Agentes federales reforzaron la seguridad en todo Quintana Roo, tras dos ataques en ambos balnearios. EE.UU. advirtió a sus ciudadanos que están en la zona.

Tras dos días consecutivos de tiroteos, con un total de nueve muertos, Playa del Carmen y Cancún, dos de las joyas de la costa caribeña de México están en vilo. El gobierno de Estados Unidos lanzó una advertencia para sus ciudadanos de visita en la zona.
De hecho, agentes federales reforzaron hoy la seguridad en el estado mexicano de Quintana Roo, mientras los investigadores trabajan en la discoteca de Playa del Carmen donde la madrugada anterior murieron cinco personas por disparos, y en la oficina de la fiscalía en Cancún, donde otras cuatro personas murierorn a tiros ayer por la tarde.
Anoche, dos mujeres se abrazaban llorando mientras observaban un charco de sangre y una vela titilante en la puerta de las dependencias de la fiscalía. Un agente y tres presuntos atacantes murieron mientras la policía repelía el asalto y cinco sospechosos fueron detenidos, señaló el gobernador de la región, Carlos Joaquín.
El gobernador pidió calma y anunció que el gobierno federal. “Los cancunenses y nuestros visitantes pueden hacer su vida normal”, declaró en un discurso televisado. “Repito, las fuerzas de los tres niveles de gobierno protegen a la sociedad”.
Pero en el centro de la ciudad, lejos de la zona de hoteles donde se aloja la mayoría de los extranjeros, la tensión era palpable.
Poco después de la balacera en la fiscalía, una caravana de camiones policiales se dirigió al centro comercial Plaza de las Américas, donde cientos de atemorizados compradores corrieron hacia las salidas después de que algunas personas dijeron escuchar disparos. Soldados con equipos de combate revisaron el inmueble.
Policías resguardan el sitio donde impactó una granada durante un ataque a edificios públicos en Cancún. / EFE
Más tarde, un funcionario de la fiscalía aclaró que la alerta en el centro comercial resultó ser una falsa alarma.
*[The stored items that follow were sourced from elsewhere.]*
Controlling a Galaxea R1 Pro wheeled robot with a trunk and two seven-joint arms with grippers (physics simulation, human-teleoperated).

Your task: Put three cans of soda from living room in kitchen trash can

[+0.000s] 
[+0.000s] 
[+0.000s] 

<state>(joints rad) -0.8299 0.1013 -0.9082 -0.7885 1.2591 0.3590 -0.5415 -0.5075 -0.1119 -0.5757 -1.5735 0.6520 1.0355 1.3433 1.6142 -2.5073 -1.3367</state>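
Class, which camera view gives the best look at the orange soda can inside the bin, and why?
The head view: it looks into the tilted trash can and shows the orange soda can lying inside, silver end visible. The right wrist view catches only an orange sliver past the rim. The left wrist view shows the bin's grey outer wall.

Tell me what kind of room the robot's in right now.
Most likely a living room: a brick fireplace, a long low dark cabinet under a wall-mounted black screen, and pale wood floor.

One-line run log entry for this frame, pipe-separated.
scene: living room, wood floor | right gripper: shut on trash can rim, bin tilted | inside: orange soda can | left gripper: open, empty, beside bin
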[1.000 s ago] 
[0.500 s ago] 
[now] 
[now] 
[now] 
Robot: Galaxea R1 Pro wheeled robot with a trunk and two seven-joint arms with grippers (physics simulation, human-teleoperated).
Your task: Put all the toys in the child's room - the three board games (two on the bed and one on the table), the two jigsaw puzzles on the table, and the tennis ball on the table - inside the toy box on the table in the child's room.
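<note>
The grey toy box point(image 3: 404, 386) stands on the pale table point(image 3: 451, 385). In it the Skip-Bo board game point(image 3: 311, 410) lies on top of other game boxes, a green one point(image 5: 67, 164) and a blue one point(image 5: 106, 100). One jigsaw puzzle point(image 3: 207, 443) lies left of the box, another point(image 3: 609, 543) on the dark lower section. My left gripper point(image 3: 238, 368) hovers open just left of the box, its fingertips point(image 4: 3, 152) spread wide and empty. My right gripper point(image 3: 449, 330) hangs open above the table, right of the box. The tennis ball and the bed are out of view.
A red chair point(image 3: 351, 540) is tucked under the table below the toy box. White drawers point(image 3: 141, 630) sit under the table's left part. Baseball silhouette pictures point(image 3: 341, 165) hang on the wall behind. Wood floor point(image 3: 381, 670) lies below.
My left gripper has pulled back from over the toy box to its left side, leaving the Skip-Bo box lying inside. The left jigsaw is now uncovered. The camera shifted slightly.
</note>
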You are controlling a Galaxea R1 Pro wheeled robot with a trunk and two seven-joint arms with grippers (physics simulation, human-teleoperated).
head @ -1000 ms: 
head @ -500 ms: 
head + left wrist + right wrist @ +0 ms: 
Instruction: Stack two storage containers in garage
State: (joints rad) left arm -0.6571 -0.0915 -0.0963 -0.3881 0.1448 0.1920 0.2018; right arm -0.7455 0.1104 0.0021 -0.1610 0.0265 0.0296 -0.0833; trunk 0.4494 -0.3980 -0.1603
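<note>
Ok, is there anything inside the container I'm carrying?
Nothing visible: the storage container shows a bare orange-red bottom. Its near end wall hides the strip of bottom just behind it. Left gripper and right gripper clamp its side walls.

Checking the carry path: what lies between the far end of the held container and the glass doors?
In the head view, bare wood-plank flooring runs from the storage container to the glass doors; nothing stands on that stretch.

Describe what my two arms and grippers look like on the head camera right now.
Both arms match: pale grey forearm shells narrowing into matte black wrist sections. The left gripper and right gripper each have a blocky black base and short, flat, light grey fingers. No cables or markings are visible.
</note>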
Aunque algunos clientes reportaron disparos, los investigadores no hallaron ningún indicio al respecto, apuntó el responsable, que habló bajo condición de anonimato porque no estaba autorizado a informar a la prensa.
El consulado de Estados Unidos en Mérida emitió una alerta tras los incidentes en Cancún e instó a sus ciudadanos a tener cuidado y a “seguir las advertencias y directivas de las autoridades locales y a consultar con sus hoteles antes de abandonar sus instalaciones”.
Las autoridades revelaron pocos detalles del asalto a la fiscalía, incluyendo el número de atacantes o información sobre los detenidos.
La balacera de Cancún se produjo un día después de que cinco personas, tres de ellas extranjeros, murieron en el club Blue Parrot, sobre la playa, durante el festival de música electrónica BPM en Playa de Carmen.
La hipótesis de que ese tiroteo estuvo relacionado con el narcotráfico se fortaleció el martes tras la breve aparición de una pancarta en una carretera, firmada por Zetas vieja escuela, una escisión del cártel de los Zetas, que insinuaba que el ataque era fruto de una lucha entre grupos del crimen organizado.
Investigadores estudian si la pancarta se refirió al festival BPM o a uno de sus organizadores, explicó el fiscal de Quintana Roo, Miguel Ángel Pech. Las autoridades investigan si el asalto, que dejó 15 heridos, se debió a un caso de extorsión, a un conflicto por narcomenudeo o a que alguien contratara a una persona para matar a uno de los clientes del local, agregó.
De pie ante un memorial con flores y velas en la discoteca Blue Parrot, Rubén Aguinaga, de la Ciudad de México, intentaba buscar sentido el martes al incidente que empañó un festival de música divertido y alegre al que asistía por tercera vez. Al ser consultado si regresará, Aguinaga señaló que tendrá que pensarlo.
“Que este tipo de cosas pasen me da lástima, me da tristeza, me da impotencia, me enoja”, manifestó.